On Late Night, Seth Meyers observed a grim milestone for the coronavirus pandemic – 200,000 Americans have died, more than the battlefield casualties for the last five wars combined – even as Donald Trump claimed in a rally this week that the virus affects “virtually nobody”.
“Just because you’re not affected doesn’t mean nobody is affected,” Meyers retorted. “You’re safe because you and everyone around you get tested every day and you get the results back instantly. Meanwhile, regular people had to wait in their car for hours like they were lined up at a toll booth trying to leave New Jersey during the third quarter of a Jets game.”
Thanks to recorded interviews with journalist Bob Woodward in which Trump acknowledged the risk of coronavirus as early as February, “we know that Trump is at least capable of understanding the deadly reality of the virus,” said Meyers, “which makes his lies about it all the more psychotic and criminally negligent. He knows people will die, and he’s telling them not to worry anyway. He’s President Big Tobacco. Anyone else doing that would get sued or go to jail.
“If an auto manufacturer told people their car was perfectly safe even though they knew there were no airbags and the brakes were 50/50, they’d get in trouble,” he added. “Of course, if they just called it a Maga-rati, 40% of the country would rush to buy it so they could own the libs by driving off freedom cliff.”
And on The Late Show, Stephen Colbert reacted to news that a grand jury cleared the three Louisville police officers who barged into Breonna Taylor’s house and killed her in March, which helped ignite a wave of protests against anti-black police brutality this summer. “Regardless of whatever the grand jury considered in this particular case, this was an innocent woman, sleeping in her own bed, shot dead by police,” said Colbert. “It does not seem like too much to ask for someone to be held responsible.”
It’s “safe to say,” he added, that “race relations in America continue to be troubled. And while that’s been going on for a long time, our current president has spent most of his presidency publicly inflaming them.”
Colbert pointed to a damning Washington Post story released this week in which current and former Trump staffers recounted his racist comments in private.
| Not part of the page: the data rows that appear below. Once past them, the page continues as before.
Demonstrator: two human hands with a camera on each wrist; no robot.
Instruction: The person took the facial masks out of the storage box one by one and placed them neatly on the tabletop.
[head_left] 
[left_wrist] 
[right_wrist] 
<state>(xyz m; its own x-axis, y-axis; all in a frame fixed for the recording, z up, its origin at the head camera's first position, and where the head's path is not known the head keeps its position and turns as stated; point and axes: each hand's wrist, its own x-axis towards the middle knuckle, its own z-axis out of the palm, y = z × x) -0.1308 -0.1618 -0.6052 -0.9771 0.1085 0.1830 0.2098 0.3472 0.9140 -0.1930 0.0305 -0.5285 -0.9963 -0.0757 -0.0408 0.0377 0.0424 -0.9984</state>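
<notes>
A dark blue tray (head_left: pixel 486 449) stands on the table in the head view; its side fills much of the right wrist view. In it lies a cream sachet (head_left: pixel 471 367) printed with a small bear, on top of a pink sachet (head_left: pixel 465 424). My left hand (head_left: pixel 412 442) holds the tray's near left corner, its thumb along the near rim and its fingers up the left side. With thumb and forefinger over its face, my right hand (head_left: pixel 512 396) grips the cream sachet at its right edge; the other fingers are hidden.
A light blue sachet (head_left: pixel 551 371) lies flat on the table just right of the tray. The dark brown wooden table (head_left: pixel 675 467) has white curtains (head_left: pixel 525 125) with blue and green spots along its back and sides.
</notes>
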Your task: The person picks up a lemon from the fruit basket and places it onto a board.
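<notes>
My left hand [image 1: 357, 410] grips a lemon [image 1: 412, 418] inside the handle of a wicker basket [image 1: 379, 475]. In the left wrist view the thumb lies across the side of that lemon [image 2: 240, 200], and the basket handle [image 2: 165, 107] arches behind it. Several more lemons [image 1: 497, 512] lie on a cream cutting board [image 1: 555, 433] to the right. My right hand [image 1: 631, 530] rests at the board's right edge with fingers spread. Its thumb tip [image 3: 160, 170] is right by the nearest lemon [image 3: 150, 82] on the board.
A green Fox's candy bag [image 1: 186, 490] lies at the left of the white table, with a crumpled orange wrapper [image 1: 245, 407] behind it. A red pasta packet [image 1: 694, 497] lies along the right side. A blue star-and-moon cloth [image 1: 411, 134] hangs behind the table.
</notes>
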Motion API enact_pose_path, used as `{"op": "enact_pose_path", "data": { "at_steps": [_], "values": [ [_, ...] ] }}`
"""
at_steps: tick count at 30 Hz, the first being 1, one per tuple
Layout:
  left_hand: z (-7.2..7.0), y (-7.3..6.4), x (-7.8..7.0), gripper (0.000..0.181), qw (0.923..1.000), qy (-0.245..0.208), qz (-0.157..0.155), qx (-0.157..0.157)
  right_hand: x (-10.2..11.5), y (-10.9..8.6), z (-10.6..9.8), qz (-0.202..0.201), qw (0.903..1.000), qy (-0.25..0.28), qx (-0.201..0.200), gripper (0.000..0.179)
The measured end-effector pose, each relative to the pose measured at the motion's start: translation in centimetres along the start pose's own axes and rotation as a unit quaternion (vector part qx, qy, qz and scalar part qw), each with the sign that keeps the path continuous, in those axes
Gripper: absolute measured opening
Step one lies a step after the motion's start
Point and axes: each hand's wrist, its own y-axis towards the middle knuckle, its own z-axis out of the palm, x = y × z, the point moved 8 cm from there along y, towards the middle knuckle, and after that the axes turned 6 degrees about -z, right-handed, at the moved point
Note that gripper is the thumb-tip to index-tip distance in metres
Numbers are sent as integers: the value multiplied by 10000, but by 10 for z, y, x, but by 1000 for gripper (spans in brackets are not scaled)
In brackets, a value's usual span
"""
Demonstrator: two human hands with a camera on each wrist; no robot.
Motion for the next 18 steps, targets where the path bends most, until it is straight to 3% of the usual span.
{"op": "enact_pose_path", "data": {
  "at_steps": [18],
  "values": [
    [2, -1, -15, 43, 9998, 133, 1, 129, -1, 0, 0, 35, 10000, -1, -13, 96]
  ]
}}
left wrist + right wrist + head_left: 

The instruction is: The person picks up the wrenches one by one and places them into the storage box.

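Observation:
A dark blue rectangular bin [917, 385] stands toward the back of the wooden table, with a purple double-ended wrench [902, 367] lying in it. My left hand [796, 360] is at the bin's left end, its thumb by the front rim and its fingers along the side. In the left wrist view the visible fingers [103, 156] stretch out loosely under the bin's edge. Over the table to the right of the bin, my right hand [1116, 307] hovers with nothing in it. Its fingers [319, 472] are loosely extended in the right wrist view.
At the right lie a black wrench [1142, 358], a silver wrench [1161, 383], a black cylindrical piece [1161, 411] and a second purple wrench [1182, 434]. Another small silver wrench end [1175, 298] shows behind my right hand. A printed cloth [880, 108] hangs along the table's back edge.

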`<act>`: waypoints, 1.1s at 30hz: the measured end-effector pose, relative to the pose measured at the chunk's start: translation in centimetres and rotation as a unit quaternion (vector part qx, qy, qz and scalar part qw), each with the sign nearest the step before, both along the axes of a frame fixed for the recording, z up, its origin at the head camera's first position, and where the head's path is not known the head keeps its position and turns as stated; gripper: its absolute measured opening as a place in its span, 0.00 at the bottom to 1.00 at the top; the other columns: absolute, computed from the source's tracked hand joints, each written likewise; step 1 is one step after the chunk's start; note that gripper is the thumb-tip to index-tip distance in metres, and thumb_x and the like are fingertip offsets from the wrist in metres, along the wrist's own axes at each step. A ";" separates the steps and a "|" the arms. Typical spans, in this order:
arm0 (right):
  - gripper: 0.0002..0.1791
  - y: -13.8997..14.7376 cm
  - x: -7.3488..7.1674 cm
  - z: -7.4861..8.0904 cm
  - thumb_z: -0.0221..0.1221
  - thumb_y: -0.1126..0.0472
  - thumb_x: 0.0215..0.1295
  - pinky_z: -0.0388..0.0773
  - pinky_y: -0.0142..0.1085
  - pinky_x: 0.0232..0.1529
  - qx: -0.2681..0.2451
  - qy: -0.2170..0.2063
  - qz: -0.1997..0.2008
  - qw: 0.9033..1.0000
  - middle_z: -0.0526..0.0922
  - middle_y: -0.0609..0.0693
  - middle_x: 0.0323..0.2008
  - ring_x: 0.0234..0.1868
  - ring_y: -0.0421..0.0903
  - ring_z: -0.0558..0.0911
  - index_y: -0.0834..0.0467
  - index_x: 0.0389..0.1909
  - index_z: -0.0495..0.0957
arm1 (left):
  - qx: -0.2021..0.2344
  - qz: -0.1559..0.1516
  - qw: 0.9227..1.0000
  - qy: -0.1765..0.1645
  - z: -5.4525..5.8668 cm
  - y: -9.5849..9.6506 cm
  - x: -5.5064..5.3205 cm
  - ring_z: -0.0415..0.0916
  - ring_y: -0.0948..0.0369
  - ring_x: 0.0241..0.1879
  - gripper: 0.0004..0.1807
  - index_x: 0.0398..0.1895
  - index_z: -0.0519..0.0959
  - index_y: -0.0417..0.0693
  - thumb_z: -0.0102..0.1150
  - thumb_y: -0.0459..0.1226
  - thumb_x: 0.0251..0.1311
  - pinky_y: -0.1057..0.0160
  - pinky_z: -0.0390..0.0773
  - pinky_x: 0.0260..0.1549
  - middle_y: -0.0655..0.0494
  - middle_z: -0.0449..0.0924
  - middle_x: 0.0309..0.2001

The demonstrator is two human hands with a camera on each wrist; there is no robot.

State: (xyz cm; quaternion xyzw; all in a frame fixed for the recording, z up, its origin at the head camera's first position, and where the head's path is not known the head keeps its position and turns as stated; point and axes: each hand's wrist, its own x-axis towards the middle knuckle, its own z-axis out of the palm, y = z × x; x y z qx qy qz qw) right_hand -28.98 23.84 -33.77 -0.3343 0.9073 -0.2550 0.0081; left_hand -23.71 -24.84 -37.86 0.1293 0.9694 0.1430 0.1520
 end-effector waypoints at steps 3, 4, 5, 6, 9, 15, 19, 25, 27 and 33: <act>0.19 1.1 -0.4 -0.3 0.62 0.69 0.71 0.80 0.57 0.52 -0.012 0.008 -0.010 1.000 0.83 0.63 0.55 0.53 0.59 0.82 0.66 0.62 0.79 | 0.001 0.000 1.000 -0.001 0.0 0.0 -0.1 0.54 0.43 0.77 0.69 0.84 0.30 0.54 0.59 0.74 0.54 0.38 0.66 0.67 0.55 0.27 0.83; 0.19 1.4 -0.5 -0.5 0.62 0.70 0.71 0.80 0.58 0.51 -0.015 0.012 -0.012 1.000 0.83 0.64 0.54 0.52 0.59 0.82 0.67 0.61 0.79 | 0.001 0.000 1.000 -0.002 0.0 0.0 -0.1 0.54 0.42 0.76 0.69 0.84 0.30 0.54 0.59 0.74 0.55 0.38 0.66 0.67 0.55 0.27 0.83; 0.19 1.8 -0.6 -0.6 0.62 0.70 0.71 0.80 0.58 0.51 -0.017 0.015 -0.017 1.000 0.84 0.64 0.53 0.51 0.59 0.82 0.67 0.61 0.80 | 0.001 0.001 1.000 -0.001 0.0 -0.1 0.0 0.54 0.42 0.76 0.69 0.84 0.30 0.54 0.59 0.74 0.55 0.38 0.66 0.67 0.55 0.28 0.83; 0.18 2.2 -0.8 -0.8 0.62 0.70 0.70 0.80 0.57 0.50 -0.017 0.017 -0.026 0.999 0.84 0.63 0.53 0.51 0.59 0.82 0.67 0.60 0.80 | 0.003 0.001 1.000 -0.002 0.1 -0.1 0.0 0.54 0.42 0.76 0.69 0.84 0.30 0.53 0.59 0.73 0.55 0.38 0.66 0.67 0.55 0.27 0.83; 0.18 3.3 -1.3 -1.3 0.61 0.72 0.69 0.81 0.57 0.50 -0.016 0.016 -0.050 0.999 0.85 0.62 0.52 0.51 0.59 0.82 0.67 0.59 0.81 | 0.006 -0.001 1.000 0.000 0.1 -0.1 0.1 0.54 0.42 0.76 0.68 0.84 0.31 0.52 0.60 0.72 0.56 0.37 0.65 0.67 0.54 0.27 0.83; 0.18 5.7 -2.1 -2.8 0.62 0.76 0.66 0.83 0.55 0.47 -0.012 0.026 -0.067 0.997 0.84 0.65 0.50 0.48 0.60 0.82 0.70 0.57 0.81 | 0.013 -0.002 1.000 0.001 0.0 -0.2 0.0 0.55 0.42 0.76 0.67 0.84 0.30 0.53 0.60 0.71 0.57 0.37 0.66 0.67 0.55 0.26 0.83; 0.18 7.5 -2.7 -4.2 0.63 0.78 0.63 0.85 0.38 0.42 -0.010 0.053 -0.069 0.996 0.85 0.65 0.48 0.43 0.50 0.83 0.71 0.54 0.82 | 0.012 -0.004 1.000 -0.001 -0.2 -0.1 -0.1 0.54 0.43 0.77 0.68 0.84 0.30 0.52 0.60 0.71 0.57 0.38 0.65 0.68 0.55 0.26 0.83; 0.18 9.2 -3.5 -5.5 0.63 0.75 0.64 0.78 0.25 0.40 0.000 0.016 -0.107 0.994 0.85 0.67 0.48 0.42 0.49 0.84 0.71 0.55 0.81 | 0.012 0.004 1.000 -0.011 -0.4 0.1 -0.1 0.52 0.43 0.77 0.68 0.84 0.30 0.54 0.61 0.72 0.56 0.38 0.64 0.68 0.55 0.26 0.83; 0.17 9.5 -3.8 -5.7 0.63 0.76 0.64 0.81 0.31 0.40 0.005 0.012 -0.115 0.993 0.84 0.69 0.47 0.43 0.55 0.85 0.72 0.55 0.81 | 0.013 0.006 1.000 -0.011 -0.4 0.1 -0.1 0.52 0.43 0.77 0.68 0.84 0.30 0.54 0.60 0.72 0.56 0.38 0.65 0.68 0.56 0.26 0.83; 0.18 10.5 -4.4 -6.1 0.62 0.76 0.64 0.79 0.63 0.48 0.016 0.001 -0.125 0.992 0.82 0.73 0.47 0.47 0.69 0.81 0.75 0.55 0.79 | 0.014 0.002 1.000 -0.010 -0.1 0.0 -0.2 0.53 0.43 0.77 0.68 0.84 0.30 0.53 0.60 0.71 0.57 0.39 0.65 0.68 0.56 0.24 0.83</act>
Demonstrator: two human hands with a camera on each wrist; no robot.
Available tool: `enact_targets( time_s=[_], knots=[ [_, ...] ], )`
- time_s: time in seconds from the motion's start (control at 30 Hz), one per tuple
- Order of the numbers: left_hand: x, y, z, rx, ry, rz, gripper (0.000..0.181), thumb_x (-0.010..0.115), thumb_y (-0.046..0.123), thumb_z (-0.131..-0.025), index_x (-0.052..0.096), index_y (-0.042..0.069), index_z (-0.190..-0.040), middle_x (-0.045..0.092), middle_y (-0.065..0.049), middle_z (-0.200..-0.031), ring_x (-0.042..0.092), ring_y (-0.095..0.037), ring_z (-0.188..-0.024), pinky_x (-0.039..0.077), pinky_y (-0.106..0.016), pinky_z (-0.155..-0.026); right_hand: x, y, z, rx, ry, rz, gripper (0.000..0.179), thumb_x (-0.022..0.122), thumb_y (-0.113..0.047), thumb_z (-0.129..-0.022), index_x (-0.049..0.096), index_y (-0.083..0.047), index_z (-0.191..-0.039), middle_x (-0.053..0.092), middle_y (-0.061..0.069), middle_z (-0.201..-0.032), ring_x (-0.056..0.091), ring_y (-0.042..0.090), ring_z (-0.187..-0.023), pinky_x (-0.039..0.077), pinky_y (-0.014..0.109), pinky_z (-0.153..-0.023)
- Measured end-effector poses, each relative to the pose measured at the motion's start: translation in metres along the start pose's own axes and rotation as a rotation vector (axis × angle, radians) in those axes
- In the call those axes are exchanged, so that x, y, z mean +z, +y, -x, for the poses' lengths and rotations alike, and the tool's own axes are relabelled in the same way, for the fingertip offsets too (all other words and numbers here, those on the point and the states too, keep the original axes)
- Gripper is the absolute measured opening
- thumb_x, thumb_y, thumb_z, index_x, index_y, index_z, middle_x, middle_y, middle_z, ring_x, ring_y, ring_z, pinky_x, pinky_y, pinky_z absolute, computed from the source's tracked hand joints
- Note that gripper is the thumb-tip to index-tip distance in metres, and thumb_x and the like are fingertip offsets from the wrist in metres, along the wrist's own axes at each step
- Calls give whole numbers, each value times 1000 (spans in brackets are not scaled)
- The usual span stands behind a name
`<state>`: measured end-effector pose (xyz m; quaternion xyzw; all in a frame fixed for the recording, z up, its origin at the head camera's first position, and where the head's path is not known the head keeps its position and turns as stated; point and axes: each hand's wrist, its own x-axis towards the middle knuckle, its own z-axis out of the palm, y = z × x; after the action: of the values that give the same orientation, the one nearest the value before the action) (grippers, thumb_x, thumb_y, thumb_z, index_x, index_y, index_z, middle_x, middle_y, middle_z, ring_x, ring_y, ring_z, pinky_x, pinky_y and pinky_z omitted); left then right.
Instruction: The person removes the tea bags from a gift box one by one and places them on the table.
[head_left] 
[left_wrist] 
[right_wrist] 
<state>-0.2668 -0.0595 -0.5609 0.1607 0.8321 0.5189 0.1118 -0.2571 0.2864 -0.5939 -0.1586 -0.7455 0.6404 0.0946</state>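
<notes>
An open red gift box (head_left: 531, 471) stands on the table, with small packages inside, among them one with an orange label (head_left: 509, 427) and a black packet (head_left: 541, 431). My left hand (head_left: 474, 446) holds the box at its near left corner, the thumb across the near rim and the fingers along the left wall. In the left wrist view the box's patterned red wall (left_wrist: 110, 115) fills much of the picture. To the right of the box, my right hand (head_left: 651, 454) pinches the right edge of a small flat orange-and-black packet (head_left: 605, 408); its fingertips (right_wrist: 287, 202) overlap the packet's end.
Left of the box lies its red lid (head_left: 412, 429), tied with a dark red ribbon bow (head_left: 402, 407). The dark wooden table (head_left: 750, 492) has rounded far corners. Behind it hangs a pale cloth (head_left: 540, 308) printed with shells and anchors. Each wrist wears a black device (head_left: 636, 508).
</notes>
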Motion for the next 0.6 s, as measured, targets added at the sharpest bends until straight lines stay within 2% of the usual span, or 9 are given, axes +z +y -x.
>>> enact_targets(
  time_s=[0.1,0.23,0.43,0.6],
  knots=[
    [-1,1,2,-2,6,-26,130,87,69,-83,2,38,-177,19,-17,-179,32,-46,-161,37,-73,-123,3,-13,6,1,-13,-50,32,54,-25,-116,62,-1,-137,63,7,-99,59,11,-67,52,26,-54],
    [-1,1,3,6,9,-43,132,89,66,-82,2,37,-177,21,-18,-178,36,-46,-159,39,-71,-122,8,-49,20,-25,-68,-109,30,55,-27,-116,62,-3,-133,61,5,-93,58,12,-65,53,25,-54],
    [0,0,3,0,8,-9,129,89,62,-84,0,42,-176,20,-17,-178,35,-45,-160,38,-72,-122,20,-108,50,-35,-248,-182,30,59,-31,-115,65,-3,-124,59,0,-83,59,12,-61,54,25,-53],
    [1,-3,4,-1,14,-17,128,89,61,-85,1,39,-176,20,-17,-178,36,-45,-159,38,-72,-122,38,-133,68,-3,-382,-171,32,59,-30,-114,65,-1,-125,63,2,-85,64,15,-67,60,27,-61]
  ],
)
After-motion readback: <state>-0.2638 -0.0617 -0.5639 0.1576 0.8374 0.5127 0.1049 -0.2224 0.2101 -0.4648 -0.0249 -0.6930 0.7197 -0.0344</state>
Behind closed doors, the president reportedly believes that black Americans “have mainly themselves to blame” for inequality, “could never understand” why his wife Melania wanted to visit Africa, and muttered after phone calls with Jewish lawmakers that Jews “are only in it for themselves”.
The article, concluded Colbert, is “a pretty roundabout and flowery way of just saying that he’s America’s racist uncle”.